Purpose

To describe the procedure to develop western blot antigen strips for analysis of antigens or antibodies.

References

Western Blotting of Proteins, Clinical Biotechnology (1989); 1(1):43-49

Materials

  • 1X PBST20 (from SOP-103)
  • RMS-142  Methanol
  • SOP-105  Diluent Buffer for HRP Conjugates
  • RMS-162  Normal Goat Serum
  • SOP-120  Heat Inactivation of Animal Serum
  • SOP-141  Preparation of 5M NaCl
  • RMS-178  Streptavidin-AP
  • RMS-179 Gt anti-Human IgG-AP
  • RMS-180  Gt anti-Mouse IgG-AP
  • RMS-181  BCIP/NBT Reagent Kit

Equipment

  • Rotator (LabLine # 1314 or equivalent)
  • BioIce container (frozen with DI water at -20°C) BioRad 170-3934
  • Strip incubation reservoirs (BioRad 170-3902)
  • Plate Incubator (Boekel # 260700 or equivalent)
  • Tube Rocker (Nutator # 421105 or equivalent)
  • Vacuum Aspirator - Remove the cotton plug from a 10 ml pipette and attach the pipette to a length of 1/4" I.D. plastic tubing.  Attach the other end of the tubing to one outlet of a two outlet sealed reservoir and attach a vacuum source to the other outlet.  Use this to remove samples and washes from the incubation trays.

 

Procedure

  1. Prepare a sufficient volume of  Antibody Diluent for primary and secondary antibody incubations by  mixing one volume Diluent Buffer (SOP-105), 1/10 volume 0.5M NaCl (SOP-140) and 1/20 volume Heat inactivated normal goat serum (RMS-162 + SOP-120).
  2. If using human serum/plasma antibody samples, dilute 1:100 by adding 10 µl serum/plasma to 990 µl antibody diluent.
  3. If using monoclonal antibodies, dilute appropriately in antibody diluent using the Certificate of Analysis dilution data as a guide.
  4. Place antigen strips in strip reservoir and wet with 1 ml 50% methanol.  Aspirate and add 1 ml per strip antibody diluent.  Incubate for five minutes.  Aspirate and add 1 ml per strip diluted antibody samples .
  5. Incubate at 37°C on rotator for 60 minutes.
  6. Aspirate and wash with about 2 ml PBST20 per strip 1X 10 seconds, 2X 5 minutes.
  7. Place the MW marker strip in a 15 ml screw-cap centrifuge tube with 2 - 3 ml 50% methanol.  After strip is wet, decant and rinse with 10 ml antibody diluent.  Decant and add another 10 ml antibody diluent and add a 1:1,000 dilution of Streptavidin-AP (10 µl).  Place on tube rocker for 30 minutes at room temperature.
  8. Add 1 ml per strip of a 1:5,000 dilution of Gt anti-Human IgG (H&L)-AP in antibody diluent.  Incubate at 37°C on rotator for 30 minutes.
  9. Aspirate and wash as in step 5.26.  Rinse marker tube in the same way with 10 ml PBST20 per wash.
  10. Rinse 1X 5 minutes with DI water.  Two ml per strip and 10 ml in the marker tube.
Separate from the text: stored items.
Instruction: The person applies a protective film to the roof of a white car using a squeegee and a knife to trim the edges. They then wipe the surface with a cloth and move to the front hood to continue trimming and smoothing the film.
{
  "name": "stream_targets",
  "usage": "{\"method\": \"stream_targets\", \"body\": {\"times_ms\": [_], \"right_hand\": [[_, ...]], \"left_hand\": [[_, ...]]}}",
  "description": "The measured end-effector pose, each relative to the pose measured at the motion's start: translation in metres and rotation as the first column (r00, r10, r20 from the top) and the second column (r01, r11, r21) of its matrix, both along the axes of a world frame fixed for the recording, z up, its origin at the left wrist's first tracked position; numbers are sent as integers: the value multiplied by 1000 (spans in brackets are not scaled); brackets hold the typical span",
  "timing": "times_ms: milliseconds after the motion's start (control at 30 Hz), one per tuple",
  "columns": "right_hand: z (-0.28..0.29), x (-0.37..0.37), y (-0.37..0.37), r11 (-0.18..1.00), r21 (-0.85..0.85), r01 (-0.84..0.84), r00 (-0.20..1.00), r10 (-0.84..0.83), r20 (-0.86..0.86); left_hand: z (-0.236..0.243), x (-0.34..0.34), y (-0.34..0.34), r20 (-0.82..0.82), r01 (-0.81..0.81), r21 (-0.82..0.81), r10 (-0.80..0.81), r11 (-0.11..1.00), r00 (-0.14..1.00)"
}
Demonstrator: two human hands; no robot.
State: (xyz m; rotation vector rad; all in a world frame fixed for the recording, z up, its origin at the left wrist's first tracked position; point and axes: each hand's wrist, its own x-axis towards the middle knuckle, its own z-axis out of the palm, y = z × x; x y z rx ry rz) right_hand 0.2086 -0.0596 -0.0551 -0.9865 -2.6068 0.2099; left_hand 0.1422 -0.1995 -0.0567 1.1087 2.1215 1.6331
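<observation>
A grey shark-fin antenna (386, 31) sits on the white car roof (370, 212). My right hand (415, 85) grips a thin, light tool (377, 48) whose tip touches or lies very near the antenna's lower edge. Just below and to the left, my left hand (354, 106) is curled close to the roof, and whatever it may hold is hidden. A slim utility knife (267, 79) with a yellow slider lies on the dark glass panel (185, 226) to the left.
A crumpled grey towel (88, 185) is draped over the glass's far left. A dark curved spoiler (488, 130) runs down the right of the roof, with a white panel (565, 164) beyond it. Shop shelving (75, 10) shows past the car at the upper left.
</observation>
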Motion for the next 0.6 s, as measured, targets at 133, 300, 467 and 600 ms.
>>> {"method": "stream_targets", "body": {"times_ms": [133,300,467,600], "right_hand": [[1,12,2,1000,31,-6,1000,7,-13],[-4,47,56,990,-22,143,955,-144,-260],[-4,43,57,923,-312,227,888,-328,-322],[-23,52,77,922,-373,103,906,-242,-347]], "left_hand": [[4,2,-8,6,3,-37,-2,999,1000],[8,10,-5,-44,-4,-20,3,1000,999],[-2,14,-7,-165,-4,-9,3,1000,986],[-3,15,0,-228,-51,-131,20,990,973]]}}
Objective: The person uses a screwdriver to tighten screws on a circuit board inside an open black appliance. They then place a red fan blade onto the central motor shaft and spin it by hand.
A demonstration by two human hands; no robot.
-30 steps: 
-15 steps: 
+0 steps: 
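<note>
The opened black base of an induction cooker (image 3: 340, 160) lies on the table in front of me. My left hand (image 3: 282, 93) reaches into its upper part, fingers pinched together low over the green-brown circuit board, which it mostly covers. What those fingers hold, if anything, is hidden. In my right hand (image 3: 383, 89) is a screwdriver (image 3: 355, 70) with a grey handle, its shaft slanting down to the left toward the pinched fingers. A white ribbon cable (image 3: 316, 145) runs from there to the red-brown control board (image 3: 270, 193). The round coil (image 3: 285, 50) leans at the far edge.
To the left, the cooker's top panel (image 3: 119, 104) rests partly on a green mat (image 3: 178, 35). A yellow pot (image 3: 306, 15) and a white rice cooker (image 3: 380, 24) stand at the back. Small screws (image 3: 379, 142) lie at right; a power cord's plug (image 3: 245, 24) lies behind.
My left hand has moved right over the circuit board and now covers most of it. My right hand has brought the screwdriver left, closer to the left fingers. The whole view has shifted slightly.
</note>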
Do not aspirate.
  11. Make sufficient BCIP/NBT solution for 1 ml per strip and 5 ml for the marker tube.  Add 1/100 volume Reagent A and Reagent B to the AP Substrate buffer.
  12. Transfer the strips to a dedicated substrate incubation tray.  Add one ml per strip BCIP/NBT solution.  Decant the marker tube and add 5 ml BCIP/NBT solution. Incubate at room temperature for 15 minutes while rotating the strips and rocking the marker tube.
  13. Aspirate and rinse with 2 ml DI water per strip and 10 ml DI for the marker tube.  After 5 - 10 minutes, remove the strips and markers to a piece of transfer filter paper for drying overnight.